Records from a dataset:
———

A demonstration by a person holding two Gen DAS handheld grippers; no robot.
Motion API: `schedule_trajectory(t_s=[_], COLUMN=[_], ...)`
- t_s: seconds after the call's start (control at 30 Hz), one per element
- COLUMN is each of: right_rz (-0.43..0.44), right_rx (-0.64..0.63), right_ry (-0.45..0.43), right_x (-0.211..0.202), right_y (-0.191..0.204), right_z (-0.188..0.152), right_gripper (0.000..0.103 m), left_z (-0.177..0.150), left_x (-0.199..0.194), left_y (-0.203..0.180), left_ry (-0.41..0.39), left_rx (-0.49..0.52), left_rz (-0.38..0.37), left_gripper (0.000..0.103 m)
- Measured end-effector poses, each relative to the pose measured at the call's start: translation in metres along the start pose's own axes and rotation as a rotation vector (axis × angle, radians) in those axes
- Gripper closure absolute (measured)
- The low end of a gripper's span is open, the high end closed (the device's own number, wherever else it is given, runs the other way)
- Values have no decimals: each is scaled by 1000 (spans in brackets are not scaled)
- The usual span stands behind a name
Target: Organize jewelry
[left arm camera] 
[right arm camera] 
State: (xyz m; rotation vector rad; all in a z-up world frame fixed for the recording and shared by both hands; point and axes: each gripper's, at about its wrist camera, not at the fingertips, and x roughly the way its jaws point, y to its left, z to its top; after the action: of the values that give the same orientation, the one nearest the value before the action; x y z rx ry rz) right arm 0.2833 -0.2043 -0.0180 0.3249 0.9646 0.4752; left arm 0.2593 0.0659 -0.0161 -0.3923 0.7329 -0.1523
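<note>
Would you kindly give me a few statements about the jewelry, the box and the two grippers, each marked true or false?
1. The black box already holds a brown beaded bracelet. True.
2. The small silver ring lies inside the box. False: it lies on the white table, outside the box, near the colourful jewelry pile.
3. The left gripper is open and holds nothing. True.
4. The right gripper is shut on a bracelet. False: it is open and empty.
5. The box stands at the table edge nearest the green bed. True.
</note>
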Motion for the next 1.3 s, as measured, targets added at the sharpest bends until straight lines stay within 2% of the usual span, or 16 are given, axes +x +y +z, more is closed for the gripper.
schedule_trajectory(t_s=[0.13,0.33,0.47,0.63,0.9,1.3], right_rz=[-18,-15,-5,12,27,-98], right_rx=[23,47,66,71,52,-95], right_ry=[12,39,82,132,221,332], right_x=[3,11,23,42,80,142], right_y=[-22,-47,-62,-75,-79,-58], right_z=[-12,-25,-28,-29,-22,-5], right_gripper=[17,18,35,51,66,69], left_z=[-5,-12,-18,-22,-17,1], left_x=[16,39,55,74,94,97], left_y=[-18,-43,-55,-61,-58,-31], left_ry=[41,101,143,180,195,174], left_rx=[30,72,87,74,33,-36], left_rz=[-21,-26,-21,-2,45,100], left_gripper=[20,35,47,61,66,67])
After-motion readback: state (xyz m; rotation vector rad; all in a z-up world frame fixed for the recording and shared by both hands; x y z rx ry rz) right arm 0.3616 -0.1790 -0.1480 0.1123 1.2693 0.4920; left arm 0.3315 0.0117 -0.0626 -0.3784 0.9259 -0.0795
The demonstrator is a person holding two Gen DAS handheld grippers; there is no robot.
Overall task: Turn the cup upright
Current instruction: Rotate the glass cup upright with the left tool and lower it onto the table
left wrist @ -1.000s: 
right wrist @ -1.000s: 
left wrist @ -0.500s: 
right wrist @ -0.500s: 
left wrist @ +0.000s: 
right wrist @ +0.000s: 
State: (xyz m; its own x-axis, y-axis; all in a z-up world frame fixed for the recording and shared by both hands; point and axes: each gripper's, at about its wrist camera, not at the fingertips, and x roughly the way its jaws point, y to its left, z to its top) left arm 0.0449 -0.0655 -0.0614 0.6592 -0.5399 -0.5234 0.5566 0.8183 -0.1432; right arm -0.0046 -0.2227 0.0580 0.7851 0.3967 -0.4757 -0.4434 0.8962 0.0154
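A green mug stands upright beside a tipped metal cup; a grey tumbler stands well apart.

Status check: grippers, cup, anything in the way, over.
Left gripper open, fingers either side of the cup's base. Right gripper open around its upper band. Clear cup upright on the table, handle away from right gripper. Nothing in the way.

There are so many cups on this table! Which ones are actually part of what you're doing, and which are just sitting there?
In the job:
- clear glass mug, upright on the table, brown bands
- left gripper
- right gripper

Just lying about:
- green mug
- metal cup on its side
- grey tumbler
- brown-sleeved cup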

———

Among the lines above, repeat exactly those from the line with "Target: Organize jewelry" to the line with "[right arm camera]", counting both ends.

SOLUTION FOR THIS EXERCISE:
Target: Organize jewelry
[left arm camera] 
[right arm camera] 

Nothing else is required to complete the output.